EXERCISE OBJECTIVE: In the material below, find each line holding the string "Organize" and copy it.

PROVIDED INFORMATION:

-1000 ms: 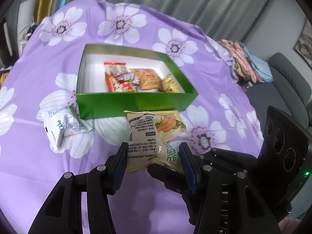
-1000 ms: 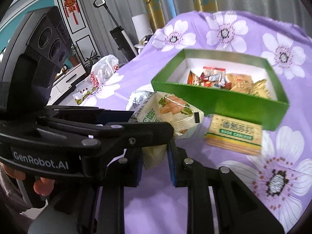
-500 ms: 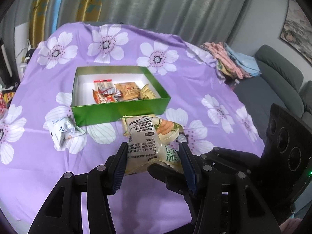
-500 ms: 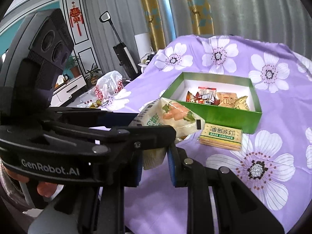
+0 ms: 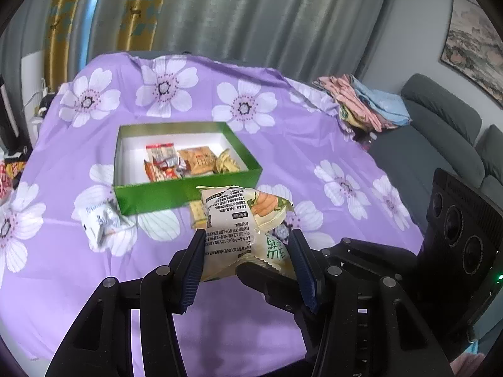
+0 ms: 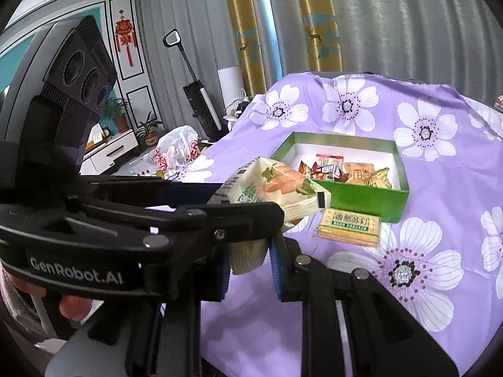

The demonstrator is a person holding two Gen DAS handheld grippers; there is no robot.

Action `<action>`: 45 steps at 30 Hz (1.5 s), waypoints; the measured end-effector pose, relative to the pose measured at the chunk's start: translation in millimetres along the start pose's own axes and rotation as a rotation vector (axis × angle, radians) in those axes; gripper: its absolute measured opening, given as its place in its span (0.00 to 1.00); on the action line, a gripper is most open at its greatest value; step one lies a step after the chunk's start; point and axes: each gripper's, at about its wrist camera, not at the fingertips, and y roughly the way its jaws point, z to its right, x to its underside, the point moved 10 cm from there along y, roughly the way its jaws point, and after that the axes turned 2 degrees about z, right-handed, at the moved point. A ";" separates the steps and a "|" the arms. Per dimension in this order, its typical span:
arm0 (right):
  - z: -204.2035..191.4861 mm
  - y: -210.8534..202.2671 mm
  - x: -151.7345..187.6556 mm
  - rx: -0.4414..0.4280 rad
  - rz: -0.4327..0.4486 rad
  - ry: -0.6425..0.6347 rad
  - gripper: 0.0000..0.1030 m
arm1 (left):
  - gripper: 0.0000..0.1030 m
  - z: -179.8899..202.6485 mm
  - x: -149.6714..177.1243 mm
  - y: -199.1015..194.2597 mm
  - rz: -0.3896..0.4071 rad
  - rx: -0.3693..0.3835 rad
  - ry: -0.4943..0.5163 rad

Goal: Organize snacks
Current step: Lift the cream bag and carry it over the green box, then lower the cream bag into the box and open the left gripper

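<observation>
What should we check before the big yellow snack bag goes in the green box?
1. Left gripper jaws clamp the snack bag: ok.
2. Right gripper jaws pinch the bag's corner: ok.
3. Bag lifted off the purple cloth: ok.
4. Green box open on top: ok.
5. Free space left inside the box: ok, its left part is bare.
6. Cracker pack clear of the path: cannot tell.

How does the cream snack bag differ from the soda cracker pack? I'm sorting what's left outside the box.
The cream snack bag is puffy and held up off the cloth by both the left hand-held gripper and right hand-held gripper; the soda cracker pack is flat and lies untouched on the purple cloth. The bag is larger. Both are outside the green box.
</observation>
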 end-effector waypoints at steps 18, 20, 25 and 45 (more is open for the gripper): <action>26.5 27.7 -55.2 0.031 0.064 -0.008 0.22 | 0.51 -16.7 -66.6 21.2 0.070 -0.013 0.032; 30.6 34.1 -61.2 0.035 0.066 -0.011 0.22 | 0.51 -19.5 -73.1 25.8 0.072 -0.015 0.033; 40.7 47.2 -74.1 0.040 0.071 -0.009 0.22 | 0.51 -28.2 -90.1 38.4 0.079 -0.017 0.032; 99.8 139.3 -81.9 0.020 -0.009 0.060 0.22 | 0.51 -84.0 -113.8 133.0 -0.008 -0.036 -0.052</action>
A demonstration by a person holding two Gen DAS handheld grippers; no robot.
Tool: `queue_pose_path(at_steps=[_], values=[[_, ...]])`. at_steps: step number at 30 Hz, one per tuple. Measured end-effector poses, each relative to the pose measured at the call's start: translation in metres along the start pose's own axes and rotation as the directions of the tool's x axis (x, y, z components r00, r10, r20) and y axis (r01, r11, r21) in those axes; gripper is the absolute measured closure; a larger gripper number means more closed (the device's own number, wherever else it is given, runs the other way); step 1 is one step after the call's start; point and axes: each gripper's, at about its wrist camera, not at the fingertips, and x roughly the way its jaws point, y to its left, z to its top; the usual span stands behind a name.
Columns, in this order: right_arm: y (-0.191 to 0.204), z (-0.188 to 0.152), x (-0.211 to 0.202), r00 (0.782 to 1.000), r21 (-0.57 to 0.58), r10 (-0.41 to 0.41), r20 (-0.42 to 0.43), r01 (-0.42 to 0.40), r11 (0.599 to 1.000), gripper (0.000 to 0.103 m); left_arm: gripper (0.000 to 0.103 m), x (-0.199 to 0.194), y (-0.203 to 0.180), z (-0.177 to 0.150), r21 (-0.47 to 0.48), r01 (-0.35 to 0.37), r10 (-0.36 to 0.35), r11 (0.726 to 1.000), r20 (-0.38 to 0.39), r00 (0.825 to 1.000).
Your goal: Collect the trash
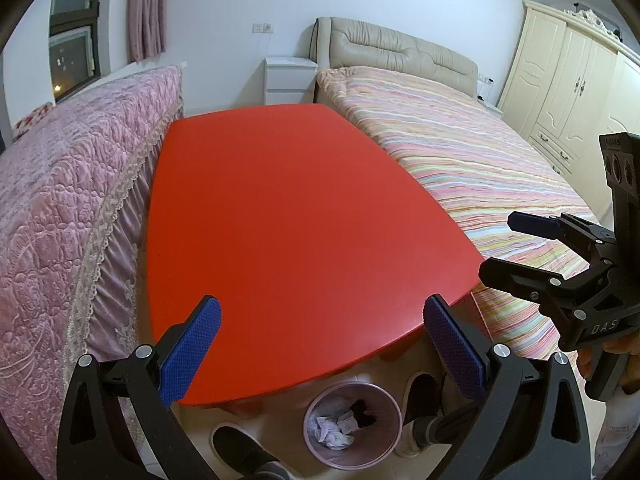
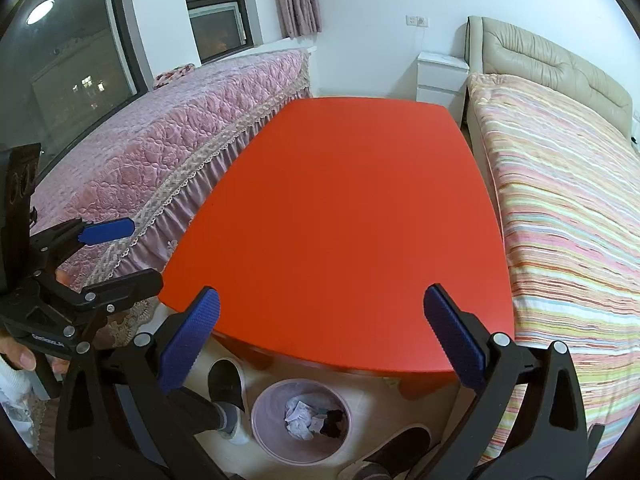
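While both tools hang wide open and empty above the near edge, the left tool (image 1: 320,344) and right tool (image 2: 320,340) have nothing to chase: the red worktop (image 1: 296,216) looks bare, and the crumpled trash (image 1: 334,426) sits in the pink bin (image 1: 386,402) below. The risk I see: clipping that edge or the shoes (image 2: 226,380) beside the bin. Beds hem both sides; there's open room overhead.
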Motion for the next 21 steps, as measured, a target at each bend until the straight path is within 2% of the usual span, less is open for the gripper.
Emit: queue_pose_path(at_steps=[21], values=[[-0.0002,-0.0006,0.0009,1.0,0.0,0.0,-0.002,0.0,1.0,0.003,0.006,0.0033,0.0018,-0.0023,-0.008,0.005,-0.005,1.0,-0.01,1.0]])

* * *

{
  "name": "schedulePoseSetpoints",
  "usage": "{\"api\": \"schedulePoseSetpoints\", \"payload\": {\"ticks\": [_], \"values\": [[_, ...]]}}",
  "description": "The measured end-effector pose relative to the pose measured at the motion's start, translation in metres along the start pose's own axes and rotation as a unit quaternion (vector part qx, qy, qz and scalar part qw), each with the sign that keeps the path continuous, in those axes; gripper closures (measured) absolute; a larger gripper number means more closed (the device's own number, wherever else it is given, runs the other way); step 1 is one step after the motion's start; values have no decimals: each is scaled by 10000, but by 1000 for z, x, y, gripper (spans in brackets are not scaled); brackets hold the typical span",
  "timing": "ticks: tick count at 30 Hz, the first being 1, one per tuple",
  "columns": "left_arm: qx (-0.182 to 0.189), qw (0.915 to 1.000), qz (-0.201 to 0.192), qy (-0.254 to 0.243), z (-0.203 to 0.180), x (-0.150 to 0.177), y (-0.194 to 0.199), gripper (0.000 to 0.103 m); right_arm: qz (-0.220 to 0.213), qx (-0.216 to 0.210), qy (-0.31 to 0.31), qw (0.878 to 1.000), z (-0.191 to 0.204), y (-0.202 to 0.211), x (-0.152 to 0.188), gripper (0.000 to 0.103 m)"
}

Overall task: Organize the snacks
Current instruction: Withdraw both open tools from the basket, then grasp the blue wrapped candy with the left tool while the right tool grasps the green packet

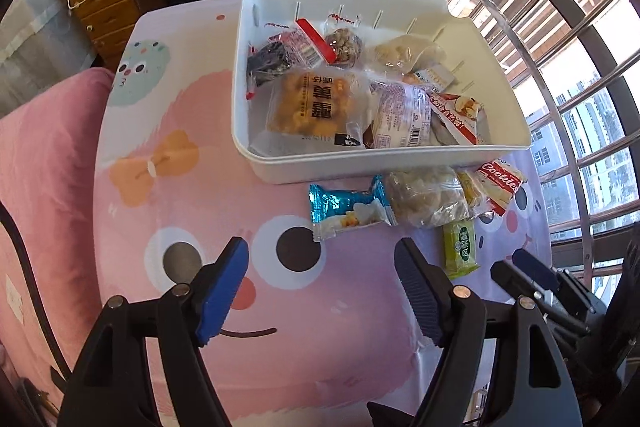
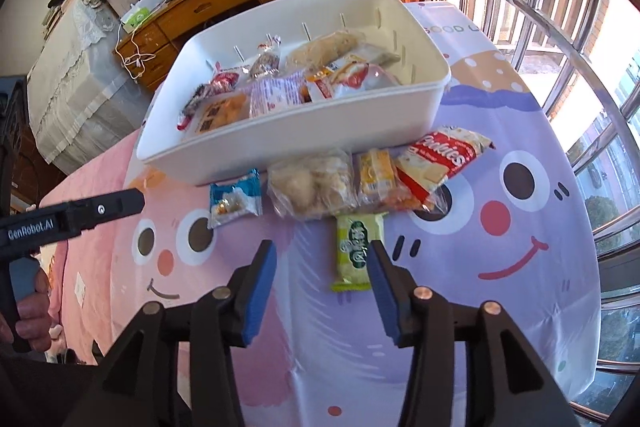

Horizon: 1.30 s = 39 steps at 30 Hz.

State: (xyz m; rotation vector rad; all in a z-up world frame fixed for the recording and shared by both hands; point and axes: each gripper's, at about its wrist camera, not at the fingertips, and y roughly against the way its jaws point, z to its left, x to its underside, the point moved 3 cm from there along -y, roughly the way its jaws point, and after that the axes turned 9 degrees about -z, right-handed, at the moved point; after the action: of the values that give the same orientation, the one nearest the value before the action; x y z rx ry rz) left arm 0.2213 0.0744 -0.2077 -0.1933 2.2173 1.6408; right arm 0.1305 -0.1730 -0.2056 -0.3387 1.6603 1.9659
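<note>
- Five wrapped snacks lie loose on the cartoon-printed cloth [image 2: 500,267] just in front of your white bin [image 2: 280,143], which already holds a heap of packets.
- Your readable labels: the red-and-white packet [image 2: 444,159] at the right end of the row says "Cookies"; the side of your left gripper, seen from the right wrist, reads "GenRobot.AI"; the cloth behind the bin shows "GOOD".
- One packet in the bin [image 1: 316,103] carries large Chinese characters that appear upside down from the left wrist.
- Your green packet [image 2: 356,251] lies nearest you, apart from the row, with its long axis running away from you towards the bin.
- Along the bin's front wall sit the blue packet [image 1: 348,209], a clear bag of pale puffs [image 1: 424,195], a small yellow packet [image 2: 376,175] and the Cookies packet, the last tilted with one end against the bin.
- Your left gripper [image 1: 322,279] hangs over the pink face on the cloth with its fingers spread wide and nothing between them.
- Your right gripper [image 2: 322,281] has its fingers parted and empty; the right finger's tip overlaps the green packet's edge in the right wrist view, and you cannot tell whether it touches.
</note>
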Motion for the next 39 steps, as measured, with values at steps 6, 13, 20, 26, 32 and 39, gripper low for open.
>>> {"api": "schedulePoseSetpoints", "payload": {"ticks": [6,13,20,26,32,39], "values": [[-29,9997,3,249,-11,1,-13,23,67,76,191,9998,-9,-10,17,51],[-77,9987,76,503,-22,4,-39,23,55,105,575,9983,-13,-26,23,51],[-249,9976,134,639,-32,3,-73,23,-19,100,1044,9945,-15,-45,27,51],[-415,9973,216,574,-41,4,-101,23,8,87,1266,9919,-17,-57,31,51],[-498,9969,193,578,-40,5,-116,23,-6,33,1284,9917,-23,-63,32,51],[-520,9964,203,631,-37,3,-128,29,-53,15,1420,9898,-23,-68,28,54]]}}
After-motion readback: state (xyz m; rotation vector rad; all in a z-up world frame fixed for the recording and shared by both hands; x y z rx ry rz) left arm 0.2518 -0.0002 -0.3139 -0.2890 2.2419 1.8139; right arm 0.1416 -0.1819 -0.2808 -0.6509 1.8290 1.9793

EXERCISE RESPONSE:
Goal: Organize snacks
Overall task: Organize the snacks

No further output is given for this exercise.